Yes. Most bacteria-in-a-bottle products are based on Nitrosomonas and Nitrobacter, but they don't work very well. Nitrospira based products, however, really do work as advertised. However... your current ammonia level is too high, and would only kill those bottled bacteria.


----------



## TheOldSalt (Jan 28, 2005)

Get your ammonia back under 2.0 with a large water change, and you can be cycled and good to go in about 4-5 days using a good Nitrospira-based product.


----------



## TheOldSalt (Jan 28, 2005)

Know ahead of time that your water tests will give you weird results that won't make sense unless you understand that Nitrospira eliminates ammonia, nitrate, and nitrate all at the same time.


----------



## Ice (Sep 25, 2006)

This is typical of beginners starting out in saltwater aquaria keeping. Why the rush to start adding fish? Let your tank cycle completely as nature intended. I'm a firm believer in not rushing in completing a cycle. There is no such thing as a quick cycle - certainly not within days.

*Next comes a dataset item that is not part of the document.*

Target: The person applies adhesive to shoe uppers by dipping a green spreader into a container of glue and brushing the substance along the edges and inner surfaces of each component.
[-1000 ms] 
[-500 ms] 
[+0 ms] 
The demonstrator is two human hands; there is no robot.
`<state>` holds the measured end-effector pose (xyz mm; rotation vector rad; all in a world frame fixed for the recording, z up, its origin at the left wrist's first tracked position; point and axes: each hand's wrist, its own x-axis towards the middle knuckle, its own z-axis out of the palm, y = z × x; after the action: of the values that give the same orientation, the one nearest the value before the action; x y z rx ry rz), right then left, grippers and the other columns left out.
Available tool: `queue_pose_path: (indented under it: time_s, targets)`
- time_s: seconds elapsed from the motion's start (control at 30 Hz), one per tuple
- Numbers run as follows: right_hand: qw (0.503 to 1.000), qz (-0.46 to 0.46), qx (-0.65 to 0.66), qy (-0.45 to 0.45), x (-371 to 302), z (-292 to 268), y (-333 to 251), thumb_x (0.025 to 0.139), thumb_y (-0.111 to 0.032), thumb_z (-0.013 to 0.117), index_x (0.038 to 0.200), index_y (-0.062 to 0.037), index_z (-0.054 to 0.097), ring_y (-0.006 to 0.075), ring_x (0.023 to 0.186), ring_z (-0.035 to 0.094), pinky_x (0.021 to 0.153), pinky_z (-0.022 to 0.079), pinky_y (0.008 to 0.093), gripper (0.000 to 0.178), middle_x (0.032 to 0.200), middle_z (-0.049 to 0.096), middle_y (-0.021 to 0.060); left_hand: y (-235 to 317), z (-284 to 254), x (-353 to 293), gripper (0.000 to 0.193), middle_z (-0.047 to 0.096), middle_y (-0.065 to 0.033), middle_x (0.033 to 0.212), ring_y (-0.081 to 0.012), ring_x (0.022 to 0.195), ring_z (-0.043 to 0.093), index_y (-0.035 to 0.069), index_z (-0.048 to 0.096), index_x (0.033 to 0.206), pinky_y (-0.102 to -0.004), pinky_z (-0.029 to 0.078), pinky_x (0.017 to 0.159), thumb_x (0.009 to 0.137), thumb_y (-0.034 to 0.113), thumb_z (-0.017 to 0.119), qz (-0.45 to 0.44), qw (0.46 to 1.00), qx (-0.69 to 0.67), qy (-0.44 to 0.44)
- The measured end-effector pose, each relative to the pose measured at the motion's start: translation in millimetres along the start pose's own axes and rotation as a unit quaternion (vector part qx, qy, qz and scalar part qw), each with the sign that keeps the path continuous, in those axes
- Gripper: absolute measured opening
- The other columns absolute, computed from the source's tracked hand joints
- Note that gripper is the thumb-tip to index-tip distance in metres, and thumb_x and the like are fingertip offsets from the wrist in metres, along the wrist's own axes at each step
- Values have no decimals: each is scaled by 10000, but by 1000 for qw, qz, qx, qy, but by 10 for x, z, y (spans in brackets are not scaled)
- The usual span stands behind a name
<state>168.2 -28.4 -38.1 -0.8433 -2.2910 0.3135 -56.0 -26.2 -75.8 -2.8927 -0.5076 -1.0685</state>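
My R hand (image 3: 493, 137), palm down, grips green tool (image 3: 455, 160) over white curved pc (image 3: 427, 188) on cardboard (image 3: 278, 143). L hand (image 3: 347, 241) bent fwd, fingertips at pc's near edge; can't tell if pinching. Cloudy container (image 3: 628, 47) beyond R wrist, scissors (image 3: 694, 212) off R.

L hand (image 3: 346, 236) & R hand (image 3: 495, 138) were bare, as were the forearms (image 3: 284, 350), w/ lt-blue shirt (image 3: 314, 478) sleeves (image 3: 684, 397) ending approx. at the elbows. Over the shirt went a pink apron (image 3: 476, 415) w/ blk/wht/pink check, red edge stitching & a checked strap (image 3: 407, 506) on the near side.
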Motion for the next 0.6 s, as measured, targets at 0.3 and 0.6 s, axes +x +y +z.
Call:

A typical cycle last anywheres from 6 - 12 weeks depending on the quaility of live rock. STOP RUSHING and let the tank cycle on its own. You'll be glad you did.


----------



## weedkiller (Nov 18, 2012)

Ice said:


> This is typical of beginners starting out in saltwater aquaria keeping. Why the rush to start adding fish? Let your tank cycle completely as nature intended. I'm a firm believer in not rushing in completing a cycle. There is no such thing as a quick cycle - certainly not within days. A typical cycle last anywheres from 6 - 12 weeks depending on the quaility of live rock. STOP RUSHING and let the tank cycle on its own. You'll be glad you did.


+1:withstup:


----------



## Manny (Oct 8, 2013)

Ice said:


> This is typical of beginners starting out in saltwater aquaria keeping. Why the rush to start adding fish? Let your tank cycle completely as nature intended. I'm a firm believer in not rushing in completing a cycle. There is no such thing as a quick cycle - certainly not within days. A typical cycle last anywheres from 6 - 12 weeks depending on the quaility of live rock. STOP RUSHING and let the tank cycle on its own. You'll be glad you did.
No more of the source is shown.